### [YOUR GOAL]
Nothing in the data may change. Copy all of it exactly.
────────────────
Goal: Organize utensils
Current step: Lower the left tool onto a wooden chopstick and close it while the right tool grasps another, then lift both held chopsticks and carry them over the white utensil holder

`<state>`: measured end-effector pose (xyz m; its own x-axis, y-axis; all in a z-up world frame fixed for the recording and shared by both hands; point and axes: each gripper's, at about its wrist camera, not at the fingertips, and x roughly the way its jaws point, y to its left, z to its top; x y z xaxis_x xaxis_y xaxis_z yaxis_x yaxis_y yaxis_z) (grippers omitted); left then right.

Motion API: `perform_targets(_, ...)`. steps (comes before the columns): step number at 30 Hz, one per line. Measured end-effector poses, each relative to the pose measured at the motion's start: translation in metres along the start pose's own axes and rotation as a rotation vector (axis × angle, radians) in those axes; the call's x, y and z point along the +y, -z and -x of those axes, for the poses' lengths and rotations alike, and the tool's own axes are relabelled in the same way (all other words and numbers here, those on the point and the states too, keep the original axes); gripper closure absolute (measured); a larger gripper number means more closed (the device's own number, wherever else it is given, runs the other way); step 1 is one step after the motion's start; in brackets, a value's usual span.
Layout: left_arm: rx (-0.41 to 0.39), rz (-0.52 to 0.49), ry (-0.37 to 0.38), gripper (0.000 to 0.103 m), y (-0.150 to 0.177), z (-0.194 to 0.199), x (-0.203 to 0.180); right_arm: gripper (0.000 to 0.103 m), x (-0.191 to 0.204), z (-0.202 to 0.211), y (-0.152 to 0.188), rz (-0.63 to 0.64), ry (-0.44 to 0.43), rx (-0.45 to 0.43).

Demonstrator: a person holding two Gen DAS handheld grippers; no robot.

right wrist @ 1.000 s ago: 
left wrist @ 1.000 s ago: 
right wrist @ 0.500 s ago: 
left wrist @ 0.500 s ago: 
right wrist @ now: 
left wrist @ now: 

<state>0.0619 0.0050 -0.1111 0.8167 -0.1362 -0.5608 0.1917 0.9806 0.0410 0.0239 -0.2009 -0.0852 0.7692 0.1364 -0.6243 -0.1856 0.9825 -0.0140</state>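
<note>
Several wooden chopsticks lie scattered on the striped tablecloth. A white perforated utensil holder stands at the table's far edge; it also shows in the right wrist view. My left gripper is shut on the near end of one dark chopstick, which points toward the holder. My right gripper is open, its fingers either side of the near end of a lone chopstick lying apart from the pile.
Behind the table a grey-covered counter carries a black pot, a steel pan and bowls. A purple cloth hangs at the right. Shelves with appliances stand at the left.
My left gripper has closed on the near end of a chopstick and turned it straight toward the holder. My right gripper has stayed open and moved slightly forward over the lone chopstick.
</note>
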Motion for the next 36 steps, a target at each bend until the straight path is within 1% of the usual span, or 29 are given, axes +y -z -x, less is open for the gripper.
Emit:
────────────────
### [ANSWER TO THE PROBLEM]
Goal: Organize utensils
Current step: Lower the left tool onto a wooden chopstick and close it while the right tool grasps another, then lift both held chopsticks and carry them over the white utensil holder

`<state>`: measured end-effector pose (xyz m; its own x-axis, y-axis; all in a z-up world frame fixed for the recording and shared by both hands; point and axes: each gripper's, at about its wrist camera, not at the fingertips, and x roughly the way its jaws point, y to its left, z to its top; x y z xaxis_x xaxis_y xaxis_z yaxis_x yaxis_y yaxis_z) (grippers omitted); left then right.

Motion API: `perform_targets(_, ...)`. steps (comes before the columns): step number at 30 Hz, one per line. Measured end-effector poses, each relative to the pose measured at the motion's start: translation in metres along the start pose's own axes and rotation as a rotation vector (axis × angle, radians) in those axes; the call's x, y and z point along the +y, -z and -x of those axes, for the poses' lengths and rotations alike, and the tool's own axes are relabelled in the same way (all other words and numbers here, those on the point and the states too, keep the original axes); gripper closure absolute (measured); a larger gripper number means more closed (the device's own number, wherever else it is given, runs the other way); step 1 is one step after the motion's start; in brackets, a value's usual span.
Layout: left_arm: rx (-0.41 to 0.39), rz (-0.52 to 0.49), ry (-0.37 to 0.38), gripper (0.000 to 0.103 m), y (-0.150 to 0.177), z (-0.194 to 0.199), x (-0.203 to 0.180); right_arm: gripper (0.000 to 0.103 m), x (-0.191 to 0.204), z (-0.202 to 0.211), y (-0.152 to 0.188), rz (-0.63 to 0.64), ry (-0.44 to 0.43), rx (-0.45 to 0.43).

Demonstrator: a person holding two Gen DAS handheld grippers; no robot.

right wrist @ 1.000 s ago: 
left wrist @ 1.000 s ago: 
right wrist @ 0.500 s ago: 
left wrist @ 0.500 s ago: 
right wrist @ now: 
left wrist @ now: 

<state>0.0619 0.0050 -0.1111 0.8167 -0.1362 -0.5608 0.1917 0.9806 0.0410 0.0239 -0.2009 -0.0852 0.7692 0.1364 -0.6243 -0.1856 0.9825 -0.0140</state>
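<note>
Several wooden chopsticks lie scattered on the striped tablecloth. A white perforated utensil holder stands at the table's far edge; it also shows in the right wrist view. My left gripper is shut on the near end of one dark chopstick, which points toward the holder. My right gripper is open, its fingers either side of the near end of a lone chopstick lying apart from the pile.
Behind the table a grey-covered counter carries a black pot, a steel pan and bowls. A purple cloth hangs at the right. Shelves with appliances stand at the left.
My left gripper has closed on the near end of a chopstick and turned it straight toward the holder. My right gripper has stayed open and moved slightly forward over the lone chopstick.
</note>
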Motion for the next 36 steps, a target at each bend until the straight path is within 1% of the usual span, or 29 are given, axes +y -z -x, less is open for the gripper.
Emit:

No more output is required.